Synopsis

This analysis explores the NOAA Storm Database to determine the types of weather events that are most harmful to population health and those with the greatest economic consequences across the United States. By examining data on fatalities, injuries, and property/crop damage from 1950 to 2011, the report aims to support municipal managers in making informed decisions for disaster preparedness. Data transformations were minimal and only used to clean and summarize results. Key findings are visualized using simple plots.

Data Processing

#Loading Packages
library(dplyr)
## 
## Attaching package: 'dplyr'
## The following objects are masked from 'package:stats':
## 
##     filter, lag
## The following objects are masked from 'package:base':
## 
##     intersect, setdiff, setequal, union
library(ggplot2)
library(readr)

#Reading the Data
storm_data <- read.csv("repdata_data_StormData.csv.bz2")

# View structure of the dataset
str(storm_data[, c("EVTYPE", "FATALITIES", "INJURIES", "PROPDMG", "PROPDMGEXP", "CROPDMG", "CROPDMGEXP")])
## 'data.frame':    902297 obs. of  7 variables:
##  $ EVTYPE    : chr  "TORNADO" "TORNADO" "TORNADO" "TORNADO" ...
##  $ FATALITIES: num  0 0 0 0 0 0 0 0 1 0 ...
##  $ INJURIES  : num  15 0 2 2 2 6 1 0 14 0 ...
##  $ PROPDMG   : num  25 2.5 25 2.5 2.5 2.5 2.5 2.5 25 25 ...
##  $ PROPDMGEXP: chr  "K" "K" "K" "K" ...
##  $ CROPDMG   : num  0 0 0 0 0 0 0 0 0 0 ...
##  $ CROPDMGEXP: chr  "" "" "" "" ...
# Using the valid exponent values
valid_data <- storm_data %>%
  filter(PROPDMGEXP %in% c("K", "M", "B") | CROPDMGEXP %in% c("K", "M", "B"))

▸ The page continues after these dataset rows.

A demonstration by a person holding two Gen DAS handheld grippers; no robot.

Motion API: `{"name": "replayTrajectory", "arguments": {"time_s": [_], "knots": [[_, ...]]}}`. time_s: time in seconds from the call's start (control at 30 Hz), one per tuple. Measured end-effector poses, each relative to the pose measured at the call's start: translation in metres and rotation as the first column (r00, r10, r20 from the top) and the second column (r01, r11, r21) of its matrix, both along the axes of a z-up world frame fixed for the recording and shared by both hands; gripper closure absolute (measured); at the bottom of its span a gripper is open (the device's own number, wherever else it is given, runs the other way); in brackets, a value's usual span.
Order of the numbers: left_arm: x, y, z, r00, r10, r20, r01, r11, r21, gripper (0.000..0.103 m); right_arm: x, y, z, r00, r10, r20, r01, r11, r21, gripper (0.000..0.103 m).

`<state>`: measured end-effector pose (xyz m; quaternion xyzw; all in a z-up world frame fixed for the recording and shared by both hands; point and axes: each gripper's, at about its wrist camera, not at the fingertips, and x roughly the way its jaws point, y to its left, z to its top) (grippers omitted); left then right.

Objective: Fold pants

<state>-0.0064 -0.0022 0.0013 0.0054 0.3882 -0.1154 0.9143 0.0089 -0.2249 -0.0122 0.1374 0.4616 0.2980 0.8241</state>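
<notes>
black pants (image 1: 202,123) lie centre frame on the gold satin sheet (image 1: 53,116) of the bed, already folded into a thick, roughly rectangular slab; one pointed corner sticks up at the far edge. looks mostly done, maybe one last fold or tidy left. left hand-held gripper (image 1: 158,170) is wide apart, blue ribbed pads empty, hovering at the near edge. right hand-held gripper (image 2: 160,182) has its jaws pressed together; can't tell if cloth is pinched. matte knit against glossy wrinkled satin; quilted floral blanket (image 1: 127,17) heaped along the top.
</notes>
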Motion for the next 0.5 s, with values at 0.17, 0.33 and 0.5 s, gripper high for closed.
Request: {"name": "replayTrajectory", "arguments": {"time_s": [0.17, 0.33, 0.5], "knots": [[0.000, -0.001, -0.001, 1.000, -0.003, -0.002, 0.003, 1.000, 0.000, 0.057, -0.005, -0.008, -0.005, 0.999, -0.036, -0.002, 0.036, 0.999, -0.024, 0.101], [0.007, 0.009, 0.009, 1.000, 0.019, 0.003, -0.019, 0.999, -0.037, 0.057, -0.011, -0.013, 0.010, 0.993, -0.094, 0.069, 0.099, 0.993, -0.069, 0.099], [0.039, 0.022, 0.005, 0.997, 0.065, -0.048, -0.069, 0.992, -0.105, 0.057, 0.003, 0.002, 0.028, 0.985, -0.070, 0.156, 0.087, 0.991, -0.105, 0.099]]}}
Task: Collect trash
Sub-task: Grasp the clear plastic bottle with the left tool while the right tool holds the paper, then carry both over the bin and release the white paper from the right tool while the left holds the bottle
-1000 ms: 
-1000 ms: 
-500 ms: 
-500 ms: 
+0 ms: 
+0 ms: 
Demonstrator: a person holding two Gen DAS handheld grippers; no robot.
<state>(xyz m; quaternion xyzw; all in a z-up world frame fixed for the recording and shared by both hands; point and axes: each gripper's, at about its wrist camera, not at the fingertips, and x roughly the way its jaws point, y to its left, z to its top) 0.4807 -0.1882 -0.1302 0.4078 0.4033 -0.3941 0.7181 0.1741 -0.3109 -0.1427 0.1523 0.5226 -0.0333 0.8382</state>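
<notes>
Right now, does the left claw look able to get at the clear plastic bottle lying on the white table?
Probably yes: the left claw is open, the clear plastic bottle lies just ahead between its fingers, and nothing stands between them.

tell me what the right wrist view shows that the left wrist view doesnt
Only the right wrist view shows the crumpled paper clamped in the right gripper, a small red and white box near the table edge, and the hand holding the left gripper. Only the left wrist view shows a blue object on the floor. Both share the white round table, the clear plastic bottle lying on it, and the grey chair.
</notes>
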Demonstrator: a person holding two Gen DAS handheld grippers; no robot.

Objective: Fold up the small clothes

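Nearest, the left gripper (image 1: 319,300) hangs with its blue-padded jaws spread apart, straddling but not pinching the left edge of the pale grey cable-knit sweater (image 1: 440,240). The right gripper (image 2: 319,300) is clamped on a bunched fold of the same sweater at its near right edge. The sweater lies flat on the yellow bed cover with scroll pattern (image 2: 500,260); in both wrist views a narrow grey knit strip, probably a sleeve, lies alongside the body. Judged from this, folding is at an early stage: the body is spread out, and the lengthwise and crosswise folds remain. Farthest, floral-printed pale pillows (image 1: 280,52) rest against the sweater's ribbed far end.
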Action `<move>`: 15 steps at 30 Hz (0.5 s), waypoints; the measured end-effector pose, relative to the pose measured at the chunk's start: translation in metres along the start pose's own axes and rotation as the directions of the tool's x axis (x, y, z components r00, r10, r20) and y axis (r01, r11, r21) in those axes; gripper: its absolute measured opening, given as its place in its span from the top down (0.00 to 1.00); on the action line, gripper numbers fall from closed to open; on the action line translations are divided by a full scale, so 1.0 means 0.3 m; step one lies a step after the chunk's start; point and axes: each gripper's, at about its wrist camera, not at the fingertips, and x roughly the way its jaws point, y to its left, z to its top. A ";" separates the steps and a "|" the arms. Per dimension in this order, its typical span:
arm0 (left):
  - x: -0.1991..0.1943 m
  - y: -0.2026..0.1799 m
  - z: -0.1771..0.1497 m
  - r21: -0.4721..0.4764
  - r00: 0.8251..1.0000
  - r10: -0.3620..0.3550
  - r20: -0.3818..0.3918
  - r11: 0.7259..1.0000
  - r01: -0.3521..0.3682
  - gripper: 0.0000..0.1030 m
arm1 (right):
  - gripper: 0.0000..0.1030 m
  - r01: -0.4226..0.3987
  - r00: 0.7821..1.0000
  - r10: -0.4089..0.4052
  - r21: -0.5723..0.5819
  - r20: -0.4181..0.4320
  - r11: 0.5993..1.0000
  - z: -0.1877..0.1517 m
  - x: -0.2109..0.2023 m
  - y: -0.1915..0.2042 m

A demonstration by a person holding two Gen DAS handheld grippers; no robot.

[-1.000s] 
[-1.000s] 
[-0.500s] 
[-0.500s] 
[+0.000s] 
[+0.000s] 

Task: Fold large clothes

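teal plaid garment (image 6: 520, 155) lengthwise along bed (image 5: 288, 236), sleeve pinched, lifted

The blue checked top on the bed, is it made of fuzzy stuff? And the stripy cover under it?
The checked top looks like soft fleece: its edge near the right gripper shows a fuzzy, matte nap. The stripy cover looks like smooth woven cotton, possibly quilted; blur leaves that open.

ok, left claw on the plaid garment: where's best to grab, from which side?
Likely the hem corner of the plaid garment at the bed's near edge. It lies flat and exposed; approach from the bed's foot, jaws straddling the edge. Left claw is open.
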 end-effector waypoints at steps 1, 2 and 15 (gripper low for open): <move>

# Convert EVTYPE to uppercase to avoid confusion
valid_data$EVTYPE <- toupper(valid_data$EVTYPE)

# Defining multipliers
exp_vals <- c("K"=1e3, "M"=1e6, "B"=1e9)

# Changing exponents with multipliers
valid_data <- valid_data %>%
  mutate(
    prop_mult = exp_vals[as.character(PROPDMGEXP)],
    crop_mult = exp_vals[as.character(CROPDMGEXP)],
    PROPDMGTOTAL = PROPDMG * prop_mult,
    CROPDMGTOTAL = CROPDMG * crop_mult,
    TOTALDAMAGE = PROPDMGTOTAL + CROPDMGTOTAL,
    TOTALHEALTH = FATALITIES + INJURIES
  )

In this section, I have processed the NOAA storm dataset to focus on the health and economic impacts of severe weather events. Firstly, started by keeping only the rows where the damage exponents for property or crop damage are clearly defined as “K” (thousand), “M” (million), or “B” (billion). This simplifies the conversion of damages to actual dollar amounts. Next, I have cleaned the event type names by converting them all to uppercase to avoid duplicates due to different letter cases. Then I converted the exponents into numeric multipliers and calculate the actual property and crop damages in dollars and created two new columns: one for total economic damage (property + crop), and another for total health impact (fatalities + injuries).

Results

In this section, I identified the types of weather events that have the most significant impact on public health and the economy across the United States. I Summed up fatalities and injuries to see which events are most harmful to population health and Summed up property and crop damage to find which events have the greatest economic consequences.

# Classifying data by event type and calculate total health impact 
health_impact <- aggregate(TOTALHEALTH ~ EVTYPE, data = valid_data, sum)

# Sorting the data in descending order of total health impact
health_impact <- health_impact[order(-health_impact$TOTALHEALTH), ]

# Top 10 most harmful event types
top10_health <- head(health_impact, 10)

# Ploting the results using a bar chart
ggplot(top10_health, aes(x = reorder(EVTYPE, TOTALHEALTH), y = TOTALHEALTH)) +
  geom_bar(stat = "identity", fill = "steelblue") +
  coord_flip() +
  labs(
    title = "Top 10 Weather Events Affecting Population Health",
    x = "Event Type",
    y = "Total Health Impact (Fatalities + Injuries)"
  )

# Classifying data by event type and calculate total economic damage
economic_damage <- aggregate(TOTALDAMAGE ~ EVTYPE, data = valid_data, sum)

# Sorting the data by total damage in descending order
economic_damage <- economic_damage[order(-economic_damage$TOTALDAMAGE), ]

# Top 10 event types
top10_damage <- head(economic_damage, 10)

# Plot
ggplot(top10_damage, aes(x = reorder(EVTYPE, TOTALDAMAGE), y = TOTALDAMAGE / 1e9)) +
  geom_bar(stat = "identity", fill = "yellow") +
  coord_flip() +
  labs(
    title = "Top 10 Weather Events by Economic Damage",
    x = "Event Type",
    y = "Total Damage (Billions USD)"
  )

Conclusion

From the analysis, we can see that tornadoes are the most harmful to public health, while floods and hurricanes cause the most economic damage. This insight can help in better preparedness and resource allocation for disaster management.